Melihat sejarahnya Khilafatul Muslimin didirikan pada tanggal 8 Juli 1997(13 Rabiul Awal 1418H) sedangkan MMI di selenggarakan pd tgl 5-7 Agustus 2000(5-7 Jumadil Ula 1421H), jadi Khilafatul muslimin lahir terlebih dulu. Prakarsa diselenggarakannya MMI salah satunya adalah dari Khilafatul Muslimin guna menyatukan kaum Muslimin dan memilih figur Khalifah, namun ternyata itu tdk terlaksna, sehingga MMI dan Khilafatul Muslimin berjalan sesuai dengan visi dan misi masing-masing.

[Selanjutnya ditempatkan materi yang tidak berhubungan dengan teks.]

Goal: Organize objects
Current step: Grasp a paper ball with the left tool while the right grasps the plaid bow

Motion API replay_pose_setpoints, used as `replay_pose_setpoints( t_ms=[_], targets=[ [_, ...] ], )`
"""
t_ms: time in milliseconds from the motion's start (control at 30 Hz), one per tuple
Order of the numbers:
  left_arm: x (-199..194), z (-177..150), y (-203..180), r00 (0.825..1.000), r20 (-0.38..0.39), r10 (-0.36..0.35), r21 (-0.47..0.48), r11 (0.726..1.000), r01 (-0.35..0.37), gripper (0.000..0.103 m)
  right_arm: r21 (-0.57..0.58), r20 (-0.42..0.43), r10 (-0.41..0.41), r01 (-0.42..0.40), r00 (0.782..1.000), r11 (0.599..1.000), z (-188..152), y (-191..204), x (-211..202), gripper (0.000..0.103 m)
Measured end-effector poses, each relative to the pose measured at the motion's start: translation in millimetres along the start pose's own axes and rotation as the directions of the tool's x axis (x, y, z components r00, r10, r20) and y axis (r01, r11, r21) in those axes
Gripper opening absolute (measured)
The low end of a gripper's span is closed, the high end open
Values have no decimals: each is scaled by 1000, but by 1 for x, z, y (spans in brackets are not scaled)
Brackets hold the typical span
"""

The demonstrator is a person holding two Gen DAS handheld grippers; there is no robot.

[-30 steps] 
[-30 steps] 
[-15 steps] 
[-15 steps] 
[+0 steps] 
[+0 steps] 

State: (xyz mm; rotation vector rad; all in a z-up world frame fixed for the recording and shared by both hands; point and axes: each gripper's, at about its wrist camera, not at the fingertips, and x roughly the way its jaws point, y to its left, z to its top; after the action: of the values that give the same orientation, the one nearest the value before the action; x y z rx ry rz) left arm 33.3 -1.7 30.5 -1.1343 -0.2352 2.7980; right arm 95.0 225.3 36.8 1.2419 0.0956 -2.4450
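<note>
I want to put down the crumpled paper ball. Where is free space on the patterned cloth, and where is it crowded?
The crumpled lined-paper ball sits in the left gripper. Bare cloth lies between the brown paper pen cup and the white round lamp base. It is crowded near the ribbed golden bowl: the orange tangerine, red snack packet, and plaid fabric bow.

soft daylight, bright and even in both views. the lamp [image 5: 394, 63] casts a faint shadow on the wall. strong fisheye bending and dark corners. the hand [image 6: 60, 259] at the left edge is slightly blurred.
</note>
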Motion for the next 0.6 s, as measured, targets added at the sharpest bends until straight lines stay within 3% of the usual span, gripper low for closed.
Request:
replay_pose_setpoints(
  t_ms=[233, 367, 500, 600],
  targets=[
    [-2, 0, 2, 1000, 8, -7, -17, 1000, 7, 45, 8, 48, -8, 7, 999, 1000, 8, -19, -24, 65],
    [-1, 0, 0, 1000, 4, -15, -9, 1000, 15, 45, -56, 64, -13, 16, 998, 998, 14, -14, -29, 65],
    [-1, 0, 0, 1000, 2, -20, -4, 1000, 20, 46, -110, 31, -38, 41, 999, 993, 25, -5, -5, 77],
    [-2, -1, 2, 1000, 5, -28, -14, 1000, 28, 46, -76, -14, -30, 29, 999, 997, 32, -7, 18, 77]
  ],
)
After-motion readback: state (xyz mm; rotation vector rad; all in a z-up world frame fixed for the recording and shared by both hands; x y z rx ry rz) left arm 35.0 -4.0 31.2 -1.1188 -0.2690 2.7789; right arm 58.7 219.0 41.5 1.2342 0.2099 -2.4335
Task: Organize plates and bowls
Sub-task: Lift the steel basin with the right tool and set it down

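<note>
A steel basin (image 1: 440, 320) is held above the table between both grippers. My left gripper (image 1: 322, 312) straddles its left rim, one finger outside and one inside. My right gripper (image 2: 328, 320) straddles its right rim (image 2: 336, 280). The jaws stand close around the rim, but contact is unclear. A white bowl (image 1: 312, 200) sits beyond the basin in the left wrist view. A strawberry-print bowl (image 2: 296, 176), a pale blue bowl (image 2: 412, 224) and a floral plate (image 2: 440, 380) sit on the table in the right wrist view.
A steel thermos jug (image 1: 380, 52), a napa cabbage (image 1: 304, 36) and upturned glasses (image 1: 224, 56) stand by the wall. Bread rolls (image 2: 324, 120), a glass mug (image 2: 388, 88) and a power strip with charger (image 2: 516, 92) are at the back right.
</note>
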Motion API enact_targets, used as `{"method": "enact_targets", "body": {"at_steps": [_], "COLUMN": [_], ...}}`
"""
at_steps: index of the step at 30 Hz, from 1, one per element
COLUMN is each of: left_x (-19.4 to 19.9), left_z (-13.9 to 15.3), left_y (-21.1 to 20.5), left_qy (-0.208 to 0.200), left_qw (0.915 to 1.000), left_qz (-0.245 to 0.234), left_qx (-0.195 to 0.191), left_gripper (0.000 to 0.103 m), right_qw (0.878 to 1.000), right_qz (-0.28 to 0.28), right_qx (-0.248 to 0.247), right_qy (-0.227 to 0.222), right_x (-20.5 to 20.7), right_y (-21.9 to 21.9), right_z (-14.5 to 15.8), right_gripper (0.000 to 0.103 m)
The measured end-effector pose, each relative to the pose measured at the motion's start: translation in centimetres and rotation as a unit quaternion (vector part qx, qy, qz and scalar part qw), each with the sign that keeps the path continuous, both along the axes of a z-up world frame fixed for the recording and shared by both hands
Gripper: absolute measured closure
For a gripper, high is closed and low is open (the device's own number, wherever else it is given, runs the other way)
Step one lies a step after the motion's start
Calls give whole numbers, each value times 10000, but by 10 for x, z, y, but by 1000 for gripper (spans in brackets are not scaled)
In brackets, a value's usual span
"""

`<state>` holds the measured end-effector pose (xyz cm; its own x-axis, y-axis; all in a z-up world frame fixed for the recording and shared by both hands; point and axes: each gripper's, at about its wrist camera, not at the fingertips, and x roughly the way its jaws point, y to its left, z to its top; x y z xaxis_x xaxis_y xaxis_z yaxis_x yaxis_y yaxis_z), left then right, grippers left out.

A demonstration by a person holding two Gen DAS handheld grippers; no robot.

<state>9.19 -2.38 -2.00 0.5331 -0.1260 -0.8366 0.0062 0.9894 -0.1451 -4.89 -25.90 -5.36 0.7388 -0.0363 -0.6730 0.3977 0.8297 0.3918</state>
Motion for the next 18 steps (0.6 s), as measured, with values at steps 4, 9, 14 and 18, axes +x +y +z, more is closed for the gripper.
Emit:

Dalam Maklumat pada point 9. dikatakan bahwa”Jama’ah / Khilafatul Muslimin ini telah menunjuk seorang figur sebagai Khalifah / Amirul Mu’minin untuk sementara, yaitu :
“ Al Ustadz ABDUL QADIR HASAN BARAJA”
sampai saat terselenggaranya Musyawarah di tingkat Internasional yang akan diikuti Insya Allah oleh para Amir dan Cendikiawan Muslim untuk memilih dan menetapkan Khalifah / Amirul Mu’minin bagi segenap ummat Islam secara konvensional
Secara struktural memang tidak ada hubungan antara NII dengan Khilafatul Muslimin(banyak warga khilafatul Muslimin semula adalah warga NII).
Abuqital1:
Jazaakalloh atas partisipasinya. Tentang Khilafatul Muslimin yg dipimpin Ust. Abd. Qodir Hasan Baradja, Alhamdulillah kami sudah “Shilah” dan “Bermudzakaroh” dengan beliau. Pada waktu itu (-+ 3 thn yg lalu) secara general banyak pertanyaan yang belum bisa dijawab tentang program perjuangan khususnya di Indonesia, namun kabar baiknya sudah terjadi kesepakatan untuk meneruskan koordinasi dengan beliau, dan sampai saat ini dengan beliau belum bertemu lagi. Mungkin kiranya ikhwah yang di khilafatul muslimin ada yang bisa memfasilitasi pertemuan dg beliau.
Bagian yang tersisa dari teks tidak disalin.